▶ [What you will do]:
Look for the string "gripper" in the material below. Copy every line where you find it.

▶ [Dataset excerpt]:
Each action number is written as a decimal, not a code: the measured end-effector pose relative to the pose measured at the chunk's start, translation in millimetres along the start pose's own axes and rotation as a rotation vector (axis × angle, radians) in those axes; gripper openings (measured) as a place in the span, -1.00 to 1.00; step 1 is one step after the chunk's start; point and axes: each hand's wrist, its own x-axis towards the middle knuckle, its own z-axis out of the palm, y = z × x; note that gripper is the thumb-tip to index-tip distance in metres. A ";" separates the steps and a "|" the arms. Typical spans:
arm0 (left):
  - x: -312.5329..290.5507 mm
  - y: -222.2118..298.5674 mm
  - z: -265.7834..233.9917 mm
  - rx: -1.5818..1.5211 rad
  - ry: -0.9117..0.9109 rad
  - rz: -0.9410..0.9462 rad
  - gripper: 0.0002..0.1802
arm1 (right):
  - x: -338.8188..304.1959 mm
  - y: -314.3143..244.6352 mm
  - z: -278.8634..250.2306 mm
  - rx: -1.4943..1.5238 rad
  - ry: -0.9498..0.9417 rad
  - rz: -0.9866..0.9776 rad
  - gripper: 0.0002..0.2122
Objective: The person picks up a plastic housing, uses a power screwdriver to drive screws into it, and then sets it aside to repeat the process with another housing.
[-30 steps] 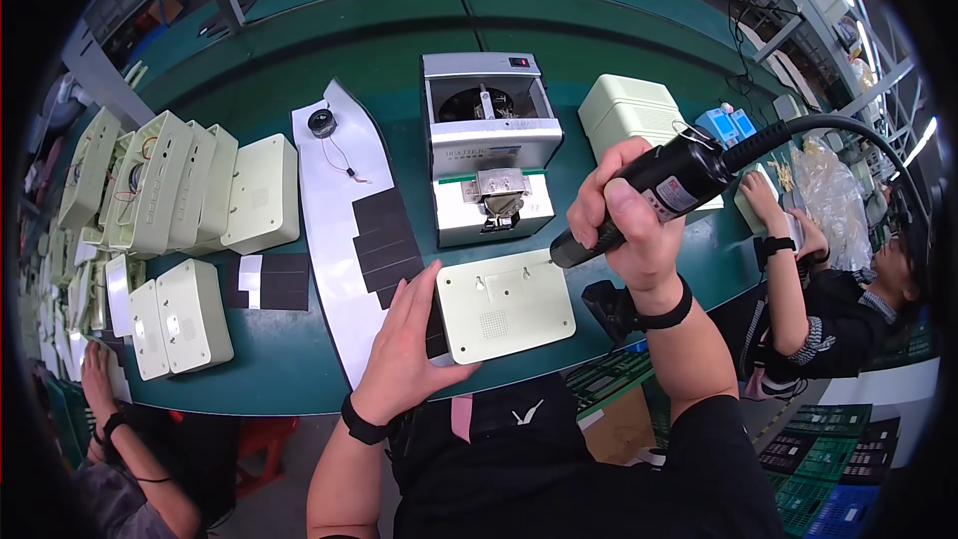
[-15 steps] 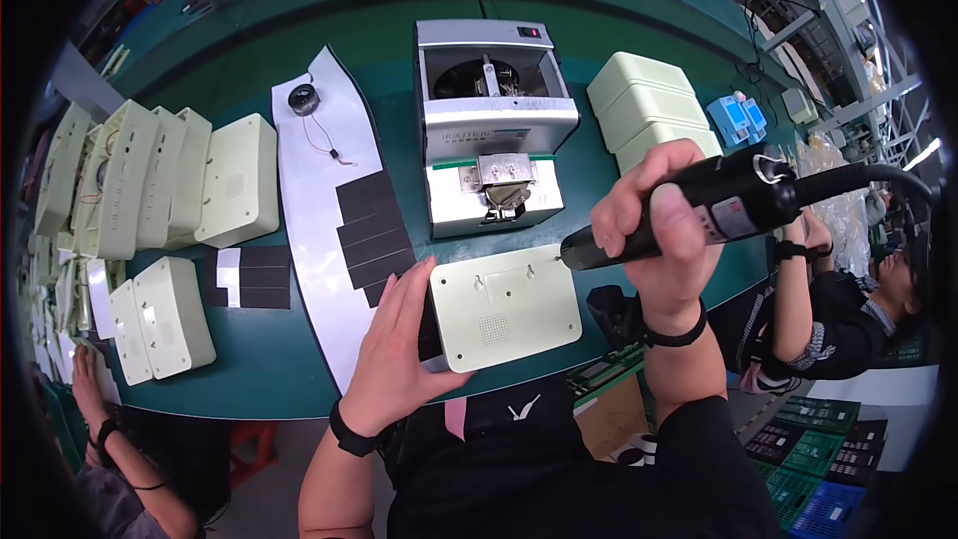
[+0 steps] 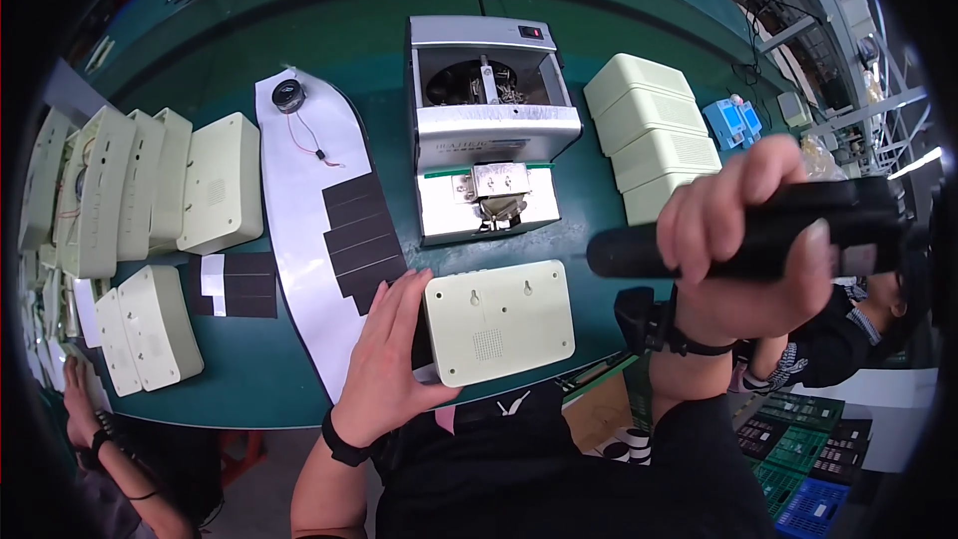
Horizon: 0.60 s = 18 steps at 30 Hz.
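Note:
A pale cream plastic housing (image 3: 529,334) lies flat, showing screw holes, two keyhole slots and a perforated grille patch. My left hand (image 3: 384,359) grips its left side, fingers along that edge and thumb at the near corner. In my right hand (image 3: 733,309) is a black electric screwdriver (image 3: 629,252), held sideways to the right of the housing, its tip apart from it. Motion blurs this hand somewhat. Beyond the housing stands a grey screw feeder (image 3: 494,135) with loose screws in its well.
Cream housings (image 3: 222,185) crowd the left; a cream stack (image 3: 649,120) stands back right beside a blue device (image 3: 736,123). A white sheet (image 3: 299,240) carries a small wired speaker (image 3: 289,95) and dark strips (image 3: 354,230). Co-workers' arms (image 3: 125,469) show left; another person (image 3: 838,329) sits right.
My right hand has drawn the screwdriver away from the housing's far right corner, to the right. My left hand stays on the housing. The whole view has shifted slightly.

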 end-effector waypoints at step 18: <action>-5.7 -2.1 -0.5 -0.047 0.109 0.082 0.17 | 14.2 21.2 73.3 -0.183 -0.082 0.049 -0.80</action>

▶ [Final answer]:
Each action number is written as a decimal, not a code: the measured end-effector pose relative to the pose measured at the chunk's start, translation in millimetres along the start pose's own axes and rotation as a rotation vector (axis × angle, radians) in those axes; gripper openings (measured) as a place in the span, -1.00 to 1.00; step 1 is one step after the chunk's start; point and axes: each hand's wrist, its own x-axis towards the middle knuckle, its own z-axis out of the palm, y = z × x; note that gripper is the thumb-tip to index-tip distance in metres. A ";" separates the steps and a "|" the arms. Typical spans:
  - gripper: 0.0002..0.1802
  - gripper: 0.0002..0.2122

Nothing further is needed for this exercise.